Even today, with a solid recovery gaining momentum, youth unemployment in Spain remains a rampant problem. Official data show that more than 1.85 million Spaniards under the age of 34 are unemployed, and the youth unemployment rate currently stands at 39.30 percent. Thousands of young people with university degrees remain unemployed or underemployed, grappling with a revolving door of temporary contracts that come with few benefits, lower pay than permanent jobs, and the risk of being laid off with little recourse. For many young people in Spain, it has become a way of life: a series of so-called junk contracts for low- or no-pay work that often verges on exploitation, with long gaps of joblessness in between. Young people caught in that cycle are at the edge of a growing category that economists call NEETs: those who are not in employment, education or training. Those who do find work usually labor in precarious conditions, on temporary contracts, and almost always for little money. Safe, permanent positions with benefits and decent pay are rare.

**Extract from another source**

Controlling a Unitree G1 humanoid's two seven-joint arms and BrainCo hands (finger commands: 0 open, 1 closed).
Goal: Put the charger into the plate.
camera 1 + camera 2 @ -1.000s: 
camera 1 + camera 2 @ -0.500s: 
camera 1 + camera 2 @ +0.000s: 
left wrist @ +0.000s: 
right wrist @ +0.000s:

No one, not even the government in Madrid, expects the scourge of mass unemployment to lift any time soon. The Spanish economy may no longer be in recession, and jobless numbers are down from their peak last year. But those who had the bad fortune to leave a Spanish school or university in the past few years, or who are starting their working life, face a bleak future. With jobs still in desperately short supply, many are likely to be afflicted by what economists call the “scarring effect”, a well-known pattern associated with young workers who fail to find work early on: even if they do eventually join the labor market, their earnings and career prospects will never be what they could have been.

Social Effects

Their loss, however, is not just about money and economic advancement. Shut out of the housing market and forced to live with their parents or other relatives, countless young Spaniards are in effect barred from starting their own families. For some, locked in perpetual financial dependence and economic insecurity, that moment may never come. Four out of five Spaniards aged 16-29 still live with their parents, far more than before the crisis. Many are living off handouts from their parents and grandparents, who have been forced to provide a roof and financial safety net for their grown-up children. Some receive a few hundred euros in unemployment benefits, but only because they previously paid into the social security system. Either way there is very little money to spread around. The very idea of long-term planning, of slowly graduating towards adulthood and independence, has begun to disappear.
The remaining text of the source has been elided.